**Work to be completed**
Among the lines of the records below, copy those that hold the word "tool".

**Supplied material**
%%

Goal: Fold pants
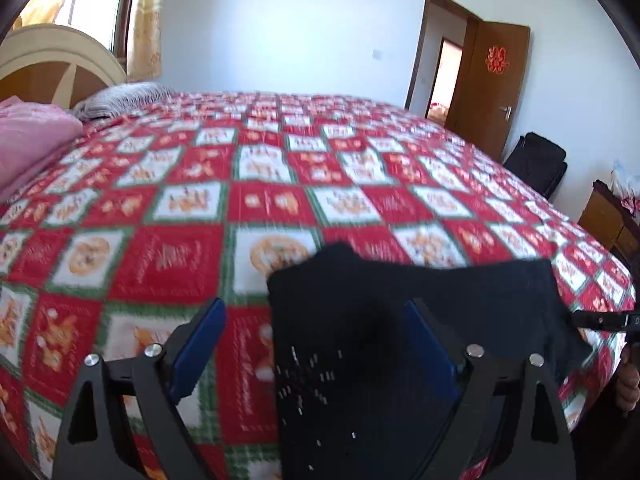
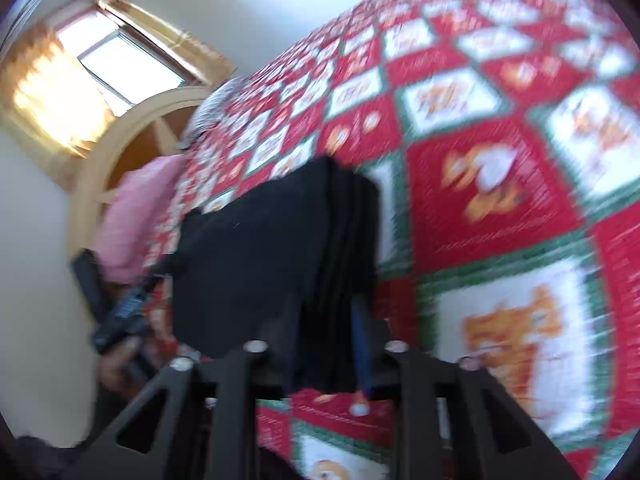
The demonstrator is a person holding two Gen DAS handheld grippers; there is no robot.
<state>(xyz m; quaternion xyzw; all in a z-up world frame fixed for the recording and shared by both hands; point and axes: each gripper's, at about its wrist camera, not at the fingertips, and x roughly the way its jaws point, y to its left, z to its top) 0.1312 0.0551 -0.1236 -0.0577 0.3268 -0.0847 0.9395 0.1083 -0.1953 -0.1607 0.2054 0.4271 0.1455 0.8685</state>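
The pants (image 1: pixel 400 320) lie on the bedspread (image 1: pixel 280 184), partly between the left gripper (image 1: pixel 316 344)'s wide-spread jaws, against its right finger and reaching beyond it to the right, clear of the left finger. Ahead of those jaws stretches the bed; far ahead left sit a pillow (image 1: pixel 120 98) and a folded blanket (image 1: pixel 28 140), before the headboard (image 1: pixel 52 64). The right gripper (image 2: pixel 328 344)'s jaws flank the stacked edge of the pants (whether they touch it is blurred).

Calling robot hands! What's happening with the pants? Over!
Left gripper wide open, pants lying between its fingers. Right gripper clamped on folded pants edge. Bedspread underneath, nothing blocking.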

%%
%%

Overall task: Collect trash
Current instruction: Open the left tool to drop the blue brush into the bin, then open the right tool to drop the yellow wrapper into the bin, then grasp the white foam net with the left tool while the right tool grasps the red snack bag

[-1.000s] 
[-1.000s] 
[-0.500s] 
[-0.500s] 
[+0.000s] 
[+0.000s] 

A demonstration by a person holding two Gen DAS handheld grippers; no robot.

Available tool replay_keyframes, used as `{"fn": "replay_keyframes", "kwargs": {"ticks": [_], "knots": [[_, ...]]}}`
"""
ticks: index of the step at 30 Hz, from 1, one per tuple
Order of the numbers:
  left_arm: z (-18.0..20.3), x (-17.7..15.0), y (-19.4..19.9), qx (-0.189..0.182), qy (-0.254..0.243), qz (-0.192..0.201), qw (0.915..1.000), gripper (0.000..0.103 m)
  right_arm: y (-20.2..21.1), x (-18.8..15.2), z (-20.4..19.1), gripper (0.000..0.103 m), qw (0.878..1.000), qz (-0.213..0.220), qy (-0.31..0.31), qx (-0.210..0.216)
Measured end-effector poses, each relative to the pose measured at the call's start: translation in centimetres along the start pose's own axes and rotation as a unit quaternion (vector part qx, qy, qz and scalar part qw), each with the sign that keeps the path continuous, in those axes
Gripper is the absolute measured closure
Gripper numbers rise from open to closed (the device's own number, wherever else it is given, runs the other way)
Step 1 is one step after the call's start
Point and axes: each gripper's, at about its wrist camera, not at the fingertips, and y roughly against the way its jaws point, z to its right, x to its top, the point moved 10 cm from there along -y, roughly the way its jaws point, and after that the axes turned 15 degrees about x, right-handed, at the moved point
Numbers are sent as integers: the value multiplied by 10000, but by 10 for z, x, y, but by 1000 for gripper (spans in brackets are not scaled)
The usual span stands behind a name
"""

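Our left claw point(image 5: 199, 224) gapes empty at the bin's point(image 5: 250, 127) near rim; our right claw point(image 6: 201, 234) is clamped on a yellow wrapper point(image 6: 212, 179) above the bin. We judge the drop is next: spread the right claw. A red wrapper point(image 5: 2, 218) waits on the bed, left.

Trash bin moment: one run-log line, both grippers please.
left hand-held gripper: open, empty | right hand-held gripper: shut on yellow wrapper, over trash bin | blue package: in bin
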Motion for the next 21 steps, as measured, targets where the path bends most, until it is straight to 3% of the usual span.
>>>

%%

**Output of the task**
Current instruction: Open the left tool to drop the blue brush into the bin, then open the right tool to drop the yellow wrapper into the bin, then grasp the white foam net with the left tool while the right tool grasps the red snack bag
Available tool replay_keyframes, used as `{"fn": "replay_keyframes", "kwargs": {"ticks": [_], "knots": [[_, ...]]}}`

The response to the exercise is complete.